* Activity
Print only the lines from the top of the data through the line with "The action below", both included, skipping every picture.

---------- Data below

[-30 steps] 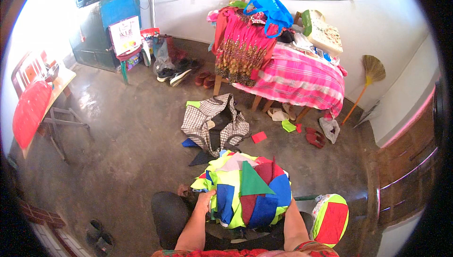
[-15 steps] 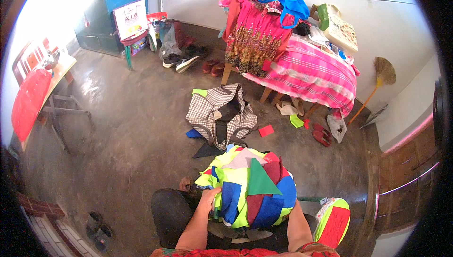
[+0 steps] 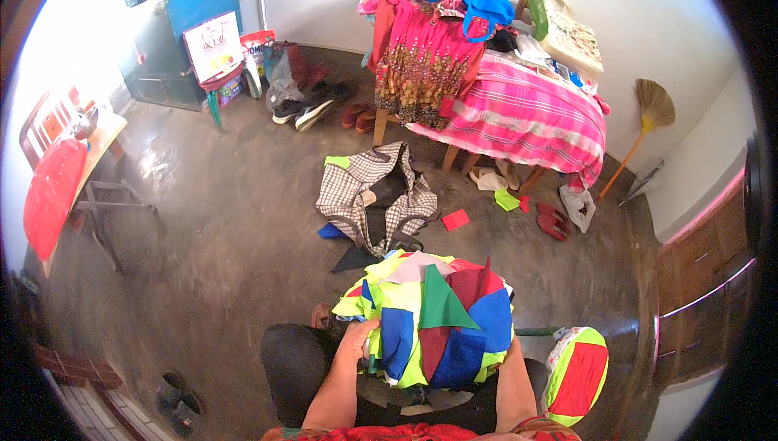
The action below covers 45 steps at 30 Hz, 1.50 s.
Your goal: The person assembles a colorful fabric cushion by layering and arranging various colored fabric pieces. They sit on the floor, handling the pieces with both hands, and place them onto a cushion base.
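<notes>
A large bundle of fabric scraps [image 3: 397, 336] rests over my lap, in yellow-green, blue, maroon, pink and red. On top lies a green triangular cloth piece [image 3: 443, 305]. My left hand [image 3: 359, 337] grips the bundle's left side, its fingers partly tucked under the cloth. At the right side, my right hand [image 3: 514, 353] holds the bundle's edge, with most of its fingers hidden. Just beyond the bundle, a checked cloth bag [image 3: 340, 198] lies slumped on the floor with its dark opening showing.
A round yellow-green and red cloth item [image 3: 577, 376] sits beside my right knee. Red [image 3: 455, 220] and lime [image 3: 507, 200] scraps lie on the floor. Farther back stand a table draped in pink cloth [image 3: 535, 109], a broom [image 3: 651, 117], shoes [image 3: 314, 115] and, left, a wooden chair [image 3: 49, 117].
The head view has shifted slightly. A maroon corner now sticks up at the bundle's right side. Both hands keep their hold.
</notes>
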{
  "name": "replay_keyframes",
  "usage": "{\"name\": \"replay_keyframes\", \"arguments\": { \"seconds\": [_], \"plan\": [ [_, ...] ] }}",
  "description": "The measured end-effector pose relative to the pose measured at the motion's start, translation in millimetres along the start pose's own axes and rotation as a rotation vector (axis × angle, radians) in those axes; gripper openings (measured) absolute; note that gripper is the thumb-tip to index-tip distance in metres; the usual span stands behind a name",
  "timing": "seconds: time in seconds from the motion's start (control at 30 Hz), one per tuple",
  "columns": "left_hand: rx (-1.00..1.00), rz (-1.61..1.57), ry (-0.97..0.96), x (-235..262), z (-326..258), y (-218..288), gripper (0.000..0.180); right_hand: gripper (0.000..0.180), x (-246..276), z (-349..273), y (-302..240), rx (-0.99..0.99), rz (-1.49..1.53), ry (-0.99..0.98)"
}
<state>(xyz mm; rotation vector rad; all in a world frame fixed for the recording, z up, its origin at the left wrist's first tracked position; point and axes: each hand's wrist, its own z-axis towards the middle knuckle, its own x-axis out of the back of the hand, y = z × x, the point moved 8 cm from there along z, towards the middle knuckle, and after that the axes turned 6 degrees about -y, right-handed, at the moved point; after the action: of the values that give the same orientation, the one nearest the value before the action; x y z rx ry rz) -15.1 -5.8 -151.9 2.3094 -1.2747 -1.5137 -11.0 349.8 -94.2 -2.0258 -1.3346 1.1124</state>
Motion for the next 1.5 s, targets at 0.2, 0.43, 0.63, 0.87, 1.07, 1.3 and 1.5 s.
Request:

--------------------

* Answer for this exercise
[-30 steps] 
[-15 steps] 
[+0 steps] 
The action below covers 45 steps at 30 Hz, 1.50 s.

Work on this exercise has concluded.